WHAT YOU WILL DO
For the listing below, how many lines contain the word "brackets"? Answer with only that figure.

-------- EXERCISE MATERIALS --------

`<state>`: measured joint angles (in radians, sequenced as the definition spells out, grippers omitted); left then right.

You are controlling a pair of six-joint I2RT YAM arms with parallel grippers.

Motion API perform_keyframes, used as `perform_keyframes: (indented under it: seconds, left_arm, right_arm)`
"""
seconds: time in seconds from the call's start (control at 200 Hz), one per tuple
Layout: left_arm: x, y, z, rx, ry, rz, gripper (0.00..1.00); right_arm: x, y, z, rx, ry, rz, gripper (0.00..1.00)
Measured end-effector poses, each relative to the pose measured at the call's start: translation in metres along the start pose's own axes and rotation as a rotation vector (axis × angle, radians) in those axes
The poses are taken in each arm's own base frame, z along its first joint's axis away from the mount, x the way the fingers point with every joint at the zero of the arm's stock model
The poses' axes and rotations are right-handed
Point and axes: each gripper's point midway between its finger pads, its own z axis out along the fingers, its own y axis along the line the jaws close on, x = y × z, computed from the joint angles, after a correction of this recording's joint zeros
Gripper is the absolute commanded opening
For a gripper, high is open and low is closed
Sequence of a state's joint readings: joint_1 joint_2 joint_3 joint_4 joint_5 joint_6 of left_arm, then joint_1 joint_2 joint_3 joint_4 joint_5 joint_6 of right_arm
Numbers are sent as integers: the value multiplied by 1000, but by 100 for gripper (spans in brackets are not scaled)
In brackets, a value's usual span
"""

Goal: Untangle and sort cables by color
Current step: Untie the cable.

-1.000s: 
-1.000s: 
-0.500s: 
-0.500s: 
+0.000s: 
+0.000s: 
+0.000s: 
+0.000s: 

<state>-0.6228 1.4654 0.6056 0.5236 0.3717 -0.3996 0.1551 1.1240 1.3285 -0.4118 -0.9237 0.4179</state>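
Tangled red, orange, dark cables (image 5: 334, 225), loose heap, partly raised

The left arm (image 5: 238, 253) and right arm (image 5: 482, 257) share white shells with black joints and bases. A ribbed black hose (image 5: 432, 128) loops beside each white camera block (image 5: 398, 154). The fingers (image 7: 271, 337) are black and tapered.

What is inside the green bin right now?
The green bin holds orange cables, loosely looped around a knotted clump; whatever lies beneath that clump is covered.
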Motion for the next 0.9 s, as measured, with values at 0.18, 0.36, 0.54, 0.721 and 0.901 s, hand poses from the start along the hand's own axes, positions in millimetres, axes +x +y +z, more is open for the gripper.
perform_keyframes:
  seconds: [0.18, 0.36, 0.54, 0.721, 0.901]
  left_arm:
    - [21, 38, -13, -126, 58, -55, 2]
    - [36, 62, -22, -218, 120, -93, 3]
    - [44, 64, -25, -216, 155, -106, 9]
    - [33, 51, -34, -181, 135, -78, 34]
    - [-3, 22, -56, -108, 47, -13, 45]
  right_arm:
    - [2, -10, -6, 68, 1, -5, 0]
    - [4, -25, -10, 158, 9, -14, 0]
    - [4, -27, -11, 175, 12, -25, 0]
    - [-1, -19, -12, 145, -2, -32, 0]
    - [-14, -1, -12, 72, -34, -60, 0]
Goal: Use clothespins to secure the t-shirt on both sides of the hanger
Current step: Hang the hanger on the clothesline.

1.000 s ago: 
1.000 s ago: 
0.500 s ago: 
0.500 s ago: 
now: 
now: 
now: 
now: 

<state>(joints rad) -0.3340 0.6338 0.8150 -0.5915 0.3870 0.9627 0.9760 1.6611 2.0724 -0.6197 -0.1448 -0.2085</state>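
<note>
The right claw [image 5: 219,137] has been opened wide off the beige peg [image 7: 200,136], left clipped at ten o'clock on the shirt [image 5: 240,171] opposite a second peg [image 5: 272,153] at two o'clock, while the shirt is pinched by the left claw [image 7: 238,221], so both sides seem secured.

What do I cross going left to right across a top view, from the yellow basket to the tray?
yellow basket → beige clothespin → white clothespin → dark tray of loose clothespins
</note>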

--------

ANSWER BOX
2